■ **YOUR OBJECTIVE**:
Using the material below, return exactly the lines between the one holding "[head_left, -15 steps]" and the one holding "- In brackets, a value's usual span", inclusive, and no others.

■ **ENTRIES SHOWN**:
---+---
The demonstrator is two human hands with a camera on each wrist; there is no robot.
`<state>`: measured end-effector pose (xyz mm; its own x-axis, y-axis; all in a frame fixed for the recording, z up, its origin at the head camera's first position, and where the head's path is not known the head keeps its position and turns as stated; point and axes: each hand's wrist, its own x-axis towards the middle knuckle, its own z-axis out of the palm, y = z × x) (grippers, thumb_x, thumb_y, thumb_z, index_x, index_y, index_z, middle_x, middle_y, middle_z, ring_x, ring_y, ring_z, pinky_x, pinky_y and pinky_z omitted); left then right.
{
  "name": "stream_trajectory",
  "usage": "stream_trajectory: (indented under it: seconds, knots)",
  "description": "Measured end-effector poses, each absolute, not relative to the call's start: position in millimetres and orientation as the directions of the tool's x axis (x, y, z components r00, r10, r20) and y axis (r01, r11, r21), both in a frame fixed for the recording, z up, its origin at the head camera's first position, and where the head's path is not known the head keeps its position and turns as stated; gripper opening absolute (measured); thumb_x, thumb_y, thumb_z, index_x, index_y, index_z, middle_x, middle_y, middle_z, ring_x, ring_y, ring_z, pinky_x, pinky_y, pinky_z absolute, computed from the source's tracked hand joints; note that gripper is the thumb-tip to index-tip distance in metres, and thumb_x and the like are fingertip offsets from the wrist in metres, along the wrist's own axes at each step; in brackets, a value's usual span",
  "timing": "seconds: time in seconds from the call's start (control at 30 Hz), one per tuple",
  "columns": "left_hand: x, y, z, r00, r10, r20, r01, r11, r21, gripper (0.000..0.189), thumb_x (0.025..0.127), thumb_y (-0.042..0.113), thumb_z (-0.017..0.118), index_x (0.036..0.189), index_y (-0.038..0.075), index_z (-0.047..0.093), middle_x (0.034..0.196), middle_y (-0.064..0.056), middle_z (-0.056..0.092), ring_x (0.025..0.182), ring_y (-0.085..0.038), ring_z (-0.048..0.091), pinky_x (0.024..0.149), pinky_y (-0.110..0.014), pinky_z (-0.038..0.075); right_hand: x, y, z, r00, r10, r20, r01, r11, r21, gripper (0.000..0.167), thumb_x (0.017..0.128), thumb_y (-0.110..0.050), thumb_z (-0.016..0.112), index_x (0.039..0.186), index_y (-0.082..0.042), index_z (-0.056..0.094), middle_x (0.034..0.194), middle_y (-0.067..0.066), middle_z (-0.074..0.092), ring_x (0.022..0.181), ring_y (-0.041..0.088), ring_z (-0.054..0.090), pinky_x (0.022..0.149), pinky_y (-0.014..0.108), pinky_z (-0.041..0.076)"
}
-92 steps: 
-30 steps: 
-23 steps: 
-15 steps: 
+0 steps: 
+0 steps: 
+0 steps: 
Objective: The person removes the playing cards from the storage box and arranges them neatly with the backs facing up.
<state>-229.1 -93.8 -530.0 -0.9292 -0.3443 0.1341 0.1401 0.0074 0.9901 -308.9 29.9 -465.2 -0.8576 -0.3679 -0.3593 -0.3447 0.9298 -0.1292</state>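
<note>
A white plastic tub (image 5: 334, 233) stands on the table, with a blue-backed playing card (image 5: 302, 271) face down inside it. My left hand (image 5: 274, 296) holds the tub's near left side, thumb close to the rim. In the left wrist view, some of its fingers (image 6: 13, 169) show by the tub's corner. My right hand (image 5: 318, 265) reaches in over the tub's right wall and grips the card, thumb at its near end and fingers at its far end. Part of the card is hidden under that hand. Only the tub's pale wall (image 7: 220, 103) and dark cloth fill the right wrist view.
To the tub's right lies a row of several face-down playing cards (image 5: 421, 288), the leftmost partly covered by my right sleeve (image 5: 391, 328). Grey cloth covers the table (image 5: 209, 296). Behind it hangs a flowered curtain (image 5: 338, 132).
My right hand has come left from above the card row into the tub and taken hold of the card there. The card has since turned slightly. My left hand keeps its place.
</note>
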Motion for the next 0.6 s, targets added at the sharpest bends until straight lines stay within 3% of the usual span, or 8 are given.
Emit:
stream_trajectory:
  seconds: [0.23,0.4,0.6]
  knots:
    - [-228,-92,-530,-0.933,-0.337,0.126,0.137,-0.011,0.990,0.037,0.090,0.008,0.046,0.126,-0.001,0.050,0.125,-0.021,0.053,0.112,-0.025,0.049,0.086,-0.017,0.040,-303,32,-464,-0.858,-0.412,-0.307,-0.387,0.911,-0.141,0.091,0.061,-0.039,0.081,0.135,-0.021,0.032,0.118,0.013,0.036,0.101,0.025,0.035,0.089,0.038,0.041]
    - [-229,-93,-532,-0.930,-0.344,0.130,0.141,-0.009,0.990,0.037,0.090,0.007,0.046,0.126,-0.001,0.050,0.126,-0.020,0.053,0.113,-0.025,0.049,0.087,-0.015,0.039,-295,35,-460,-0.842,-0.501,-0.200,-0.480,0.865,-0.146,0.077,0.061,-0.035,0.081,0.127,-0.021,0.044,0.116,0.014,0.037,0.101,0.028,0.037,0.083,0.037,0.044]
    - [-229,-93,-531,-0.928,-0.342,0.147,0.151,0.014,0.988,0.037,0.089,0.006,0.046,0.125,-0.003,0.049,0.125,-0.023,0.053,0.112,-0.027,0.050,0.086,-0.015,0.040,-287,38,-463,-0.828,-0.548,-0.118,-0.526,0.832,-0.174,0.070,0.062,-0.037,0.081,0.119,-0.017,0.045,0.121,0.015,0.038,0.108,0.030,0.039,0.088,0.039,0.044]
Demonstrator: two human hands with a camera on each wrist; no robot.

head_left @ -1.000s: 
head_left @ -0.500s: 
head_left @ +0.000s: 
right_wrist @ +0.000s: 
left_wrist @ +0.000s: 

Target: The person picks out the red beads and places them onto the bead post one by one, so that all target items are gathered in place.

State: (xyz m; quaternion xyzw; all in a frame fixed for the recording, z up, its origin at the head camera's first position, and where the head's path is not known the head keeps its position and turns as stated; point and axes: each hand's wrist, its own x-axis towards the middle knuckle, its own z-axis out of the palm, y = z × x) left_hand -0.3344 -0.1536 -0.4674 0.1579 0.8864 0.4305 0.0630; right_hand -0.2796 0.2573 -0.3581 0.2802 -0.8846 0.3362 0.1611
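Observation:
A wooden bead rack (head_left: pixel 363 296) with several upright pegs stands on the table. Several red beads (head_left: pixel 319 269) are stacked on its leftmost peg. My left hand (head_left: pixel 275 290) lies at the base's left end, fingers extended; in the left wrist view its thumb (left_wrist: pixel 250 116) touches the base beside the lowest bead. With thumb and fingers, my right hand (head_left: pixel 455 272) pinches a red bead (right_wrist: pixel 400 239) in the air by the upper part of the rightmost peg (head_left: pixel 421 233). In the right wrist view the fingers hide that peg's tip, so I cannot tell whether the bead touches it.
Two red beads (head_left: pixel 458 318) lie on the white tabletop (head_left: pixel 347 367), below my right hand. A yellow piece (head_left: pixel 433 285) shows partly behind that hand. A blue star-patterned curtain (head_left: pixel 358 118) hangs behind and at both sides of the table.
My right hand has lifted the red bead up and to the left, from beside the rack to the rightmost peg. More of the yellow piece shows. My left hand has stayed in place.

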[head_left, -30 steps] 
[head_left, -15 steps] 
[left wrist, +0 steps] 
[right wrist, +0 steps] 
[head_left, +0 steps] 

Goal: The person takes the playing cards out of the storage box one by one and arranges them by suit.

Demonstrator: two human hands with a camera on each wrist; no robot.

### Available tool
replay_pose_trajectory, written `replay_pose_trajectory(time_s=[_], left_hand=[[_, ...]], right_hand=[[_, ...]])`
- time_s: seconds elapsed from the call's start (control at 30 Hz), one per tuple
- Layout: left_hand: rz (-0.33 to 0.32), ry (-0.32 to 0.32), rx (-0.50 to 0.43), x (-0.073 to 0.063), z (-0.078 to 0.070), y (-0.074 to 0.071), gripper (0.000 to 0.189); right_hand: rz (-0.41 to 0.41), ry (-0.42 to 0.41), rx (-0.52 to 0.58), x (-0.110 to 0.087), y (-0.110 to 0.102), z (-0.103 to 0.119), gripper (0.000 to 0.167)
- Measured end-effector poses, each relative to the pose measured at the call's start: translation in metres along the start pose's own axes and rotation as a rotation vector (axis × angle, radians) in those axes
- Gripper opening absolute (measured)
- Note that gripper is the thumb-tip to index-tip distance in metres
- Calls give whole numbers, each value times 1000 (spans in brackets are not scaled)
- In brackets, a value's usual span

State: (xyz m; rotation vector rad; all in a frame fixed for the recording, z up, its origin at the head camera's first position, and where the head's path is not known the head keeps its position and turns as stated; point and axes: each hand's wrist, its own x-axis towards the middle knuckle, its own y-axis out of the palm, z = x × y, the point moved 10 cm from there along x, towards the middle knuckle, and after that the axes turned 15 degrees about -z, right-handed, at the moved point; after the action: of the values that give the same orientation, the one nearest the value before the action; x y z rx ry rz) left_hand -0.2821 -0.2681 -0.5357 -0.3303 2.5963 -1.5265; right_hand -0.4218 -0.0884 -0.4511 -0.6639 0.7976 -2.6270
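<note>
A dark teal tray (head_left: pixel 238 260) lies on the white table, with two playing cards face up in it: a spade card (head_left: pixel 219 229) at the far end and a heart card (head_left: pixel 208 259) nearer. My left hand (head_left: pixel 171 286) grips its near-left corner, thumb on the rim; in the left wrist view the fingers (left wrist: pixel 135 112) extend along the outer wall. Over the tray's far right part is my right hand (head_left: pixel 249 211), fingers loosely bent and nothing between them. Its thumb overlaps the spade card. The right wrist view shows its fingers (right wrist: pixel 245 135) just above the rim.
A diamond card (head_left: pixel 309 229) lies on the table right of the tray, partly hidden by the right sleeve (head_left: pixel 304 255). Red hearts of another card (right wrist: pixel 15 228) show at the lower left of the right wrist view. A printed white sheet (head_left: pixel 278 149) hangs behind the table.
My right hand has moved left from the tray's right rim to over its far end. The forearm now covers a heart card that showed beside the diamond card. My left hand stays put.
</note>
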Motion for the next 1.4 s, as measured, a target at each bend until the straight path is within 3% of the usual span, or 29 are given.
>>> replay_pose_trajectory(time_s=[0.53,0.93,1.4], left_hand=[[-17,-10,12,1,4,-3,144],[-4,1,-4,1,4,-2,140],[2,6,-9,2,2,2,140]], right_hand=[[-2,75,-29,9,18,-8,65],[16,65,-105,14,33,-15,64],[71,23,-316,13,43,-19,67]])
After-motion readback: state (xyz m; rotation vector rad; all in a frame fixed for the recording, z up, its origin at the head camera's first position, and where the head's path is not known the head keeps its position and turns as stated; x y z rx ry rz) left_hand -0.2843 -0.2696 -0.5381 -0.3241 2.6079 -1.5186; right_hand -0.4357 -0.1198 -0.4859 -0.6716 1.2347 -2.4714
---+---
■ **RESULT FOR THIS TASK**:
[head_left, -15 steps] 
[left wrist, +0 steps] 
[right wrist, +0 steps] 
[head_left, +0 steps] 

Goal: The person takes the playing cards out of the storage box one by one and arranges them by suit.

Demonstrator: two human hands with a camera on each wrist; no robot.

### Available tool
replay_pose_trajectory, written `replay_pose_trajectory(time_s=[_], left_hand=[[_, ...]], right_hand=[[_, ...]])`
- time_s: seconds elapsed from the call's start (control at 30 Hz), one per tuple
- Layout: left_hand: rz (-0.33 to 0.32), ry (-0.32 to 0.32), rx (-0.50 to 0.43), x (-0.073 to 0.063), z (-0.078 to 0.070), y (-0.074 to 0.071), gripper (0.000 to 0.189); right_hand: rz (-0.41 to 0.41), ry (-0.42 to 0.41), rx (-0.52 to 0.58), x (-0.110 to 0.087), y (-0.110 to 0.102), z (-0.103 to 0.119), gripper (0.000 to 0.167)
- Measured end-effector poses, each relative to the pose measured at the call's start: translation in metres along the start pose's own axes and rotation as a rotation vector (axis × angle, radians) in those axes
- Gripper opening absolute (measured)
- Note that gripper is the thumb-tip to index-tip distance in metres
- Calls give whole numbers, each value times 1000 (spans in brackets are not scaled)
- In brackets, a value's usual span

Nothing else belongs in the answer.